An hour or so ago I heard a story on NPR about California’s new “Dead Celebrities” law. In a nutshell, it allows the heirs of a celebrity to control the use of that celebrity’s image after said celebrity’s death… even if at the time of the celebrity’s death, the right to bequeath this power didn’t exist.
I always find these sorts of stories depressing, because there is an important perspective that is lost. In the story, we hear that one side of the legal thinks it boils down to one simple question:
“How can a celebrity’s legacy be protected, and who can do that?”
But he’s wrong. There is another simple question we could be asking here:
Are we such a celebrity-obsessed culture that we will give celebrities the power to limit our freedom of expression even from beyond the grave?
To often, in stories about expansion of what is called “intellectual property rights” (i.e. exclusive copyrights, patents, and trademarks), we hear about how it’s “property,” and how violation of these things is theft. Very, very, rarely do we hear the fact that these things are also limitations on freedom of expression.. Indeed, the conflict this NPR story focuses on is entitled “Whose Property?”, and the other side of the lawsuit is a guy who wants to continue to profit by selling licensing rights to his father’s photographs:
“It’s against the Constitution to take away someone’s property,” Greene said. “Somebody can’t come in and take away your property. You own it. Your father, let’s say, composed a piece of music. Now, all of a sudden, someone else is going to come in and say, ‘We’re going to take over your rights.’ I beg your pardon?”

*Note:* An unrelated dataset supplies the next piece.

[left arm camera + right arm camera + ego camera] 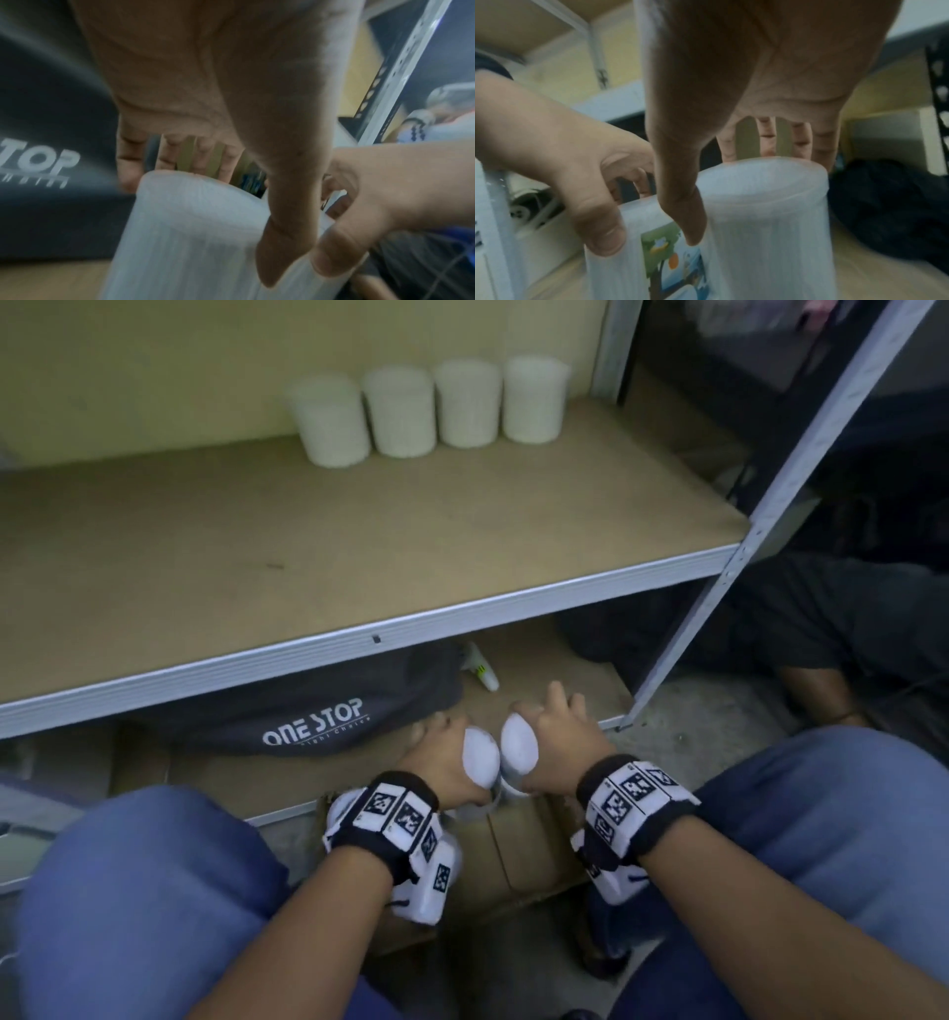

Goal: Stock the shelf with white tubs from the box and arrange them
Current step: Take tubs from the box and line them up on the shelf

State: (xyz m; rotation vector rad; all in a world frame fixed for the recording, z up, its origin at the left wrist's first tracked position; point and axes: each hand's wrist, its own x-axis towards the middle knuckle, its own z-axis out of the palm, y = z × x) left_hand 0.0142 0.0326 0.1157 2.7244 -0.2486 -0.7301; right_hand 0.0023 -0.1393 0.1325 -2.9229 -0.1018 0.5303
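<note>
Head view: I see both hands low, in front of the lower level of the shelf unit, between my knees. My left hand (445,762) grips one white tub (481,759) and my right hand (557,744) grips a second white tub (519,746); the two tubs sit just beside each other, possibly touching, I cannot tell. Only this view shows the shelf (359,546) above, where a row of four white tubs (429,410) stands upright at the back, near the right post, side by side.

Left wrist view: fingers (200,156) curl over the far rim of the held tub (195,233), thumb down its near wall. The right hand (380,194) enters at the right, thumb on the neighbouring tub. Picture is blurred.

Right wrist view: this one alone shows a printed label (672,261) on the left-hand tub (628,263): green tree, orange spot, blue field. The right-hand tub (765,223) shows a plain, translucent white, faintly ribbed wall with a rounded rim on top.

Containers: cardboard box (513,860) lies below the wrists; its contents are hidden by the hands. A dark bag printed "ONE STOP" (318,716) lies on the lower level behind the left hand, with a small white bottle (480,667) just beside it.
</note>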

Here, the side against this expression-squelching law has completely accepted the notion that “intellectual property” is just like other forms of property.
I’m not saying that we shouldn’t have copyrights or trademarks at all. I am saying, however, that the very terms of the debate stilt the debate towards copyright maximalism, and ever expanding copyright restrictions and terms… and that we have lost sight of the fact that copyright is a sacrifice of our freedom of expression, and its benefits need to be evaluated against that sacrifice.

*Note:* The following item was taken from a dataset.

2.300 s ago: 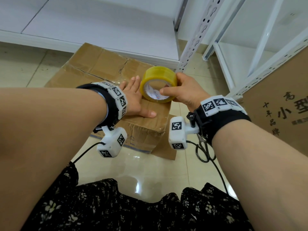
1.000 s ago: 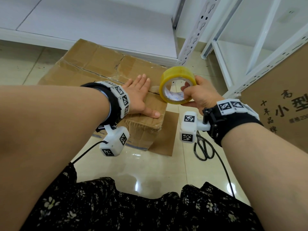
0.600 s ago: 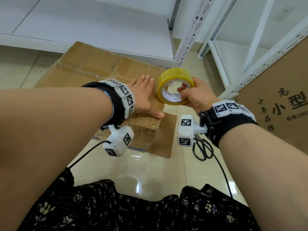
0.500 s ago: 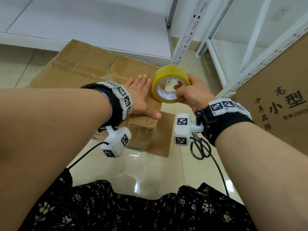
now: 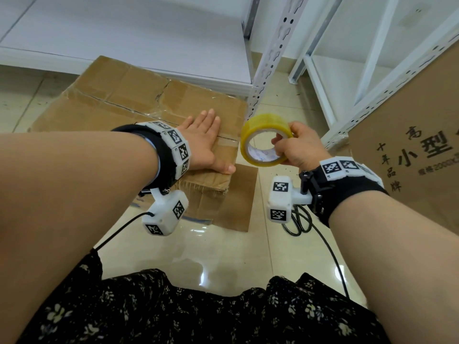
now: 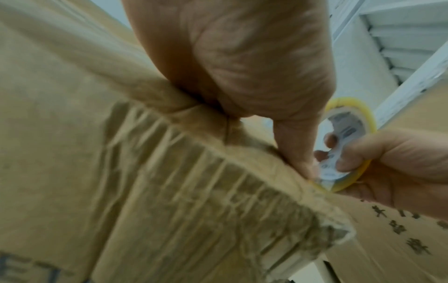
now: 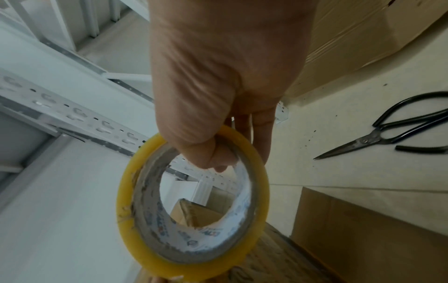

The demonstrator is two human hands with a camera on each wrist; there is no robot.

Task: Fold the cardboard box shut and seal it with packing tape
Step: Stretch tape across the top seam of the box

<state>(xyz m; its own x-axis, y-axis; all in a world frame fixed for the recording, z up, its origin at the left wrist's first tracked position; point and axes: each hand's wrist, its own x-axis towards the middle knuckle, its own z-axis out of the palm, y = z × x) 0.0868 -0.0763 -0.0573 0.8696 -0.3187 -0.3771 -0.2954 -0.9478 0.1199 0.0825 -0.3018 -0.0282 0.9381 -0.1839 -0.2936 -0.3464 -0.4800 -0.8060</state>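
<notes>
A worn brown cardboard box [image 5: 129,105] lies on the tiled floor with its top flaps folded down; old clear tape glints along its seam. My left hand [image 5: 203,142] lies flat on the box's near right corner, fingers straight, thumb along the edge; the left wrist view shows the same palm [image 6: 242,67] pressing the crumpled corner [image 6: 194,181]. My right hand [image 5: 295,147] grips a yellow roll of packing tape [image 5: 265,140] just right of the box, thumb through its core [image 7: 194,201]. No strip is visibly stretched from roll to box.
Black scissors [image 7: 397,132] lie on the floor under my right wrist [image 5: 298,219]. A loose cardboard flap [image 5: 241,199] rests on the floor beside the box. White metal shelving [image 5: 270,50] stands behind and to the right, and a large printed carton [image 5: 409,145] leans at the right.
The tape roll has moved off the box top to the right and now hangs beside the corner. My left hand has kept pressing the same corner.
</notes>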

Let us suppose this California law becomes the standard, a federal law or widely adopted amongst all the states. Now suppose that 50 years from now somebody writes an article entitled “Where It All Went Wrong” about early 21st century American presidential politics, and wanted to include the following image (which I grabbed from the US Dept. of State website):
To do so, the article’s author would have to get permission from four estates: the estate of G. W. Bush, the estate of D. Cheney, the estate of C. Rice, and the estate of the photographer.
Does this sound to you like the legal landscape of a society that values freedom of expression?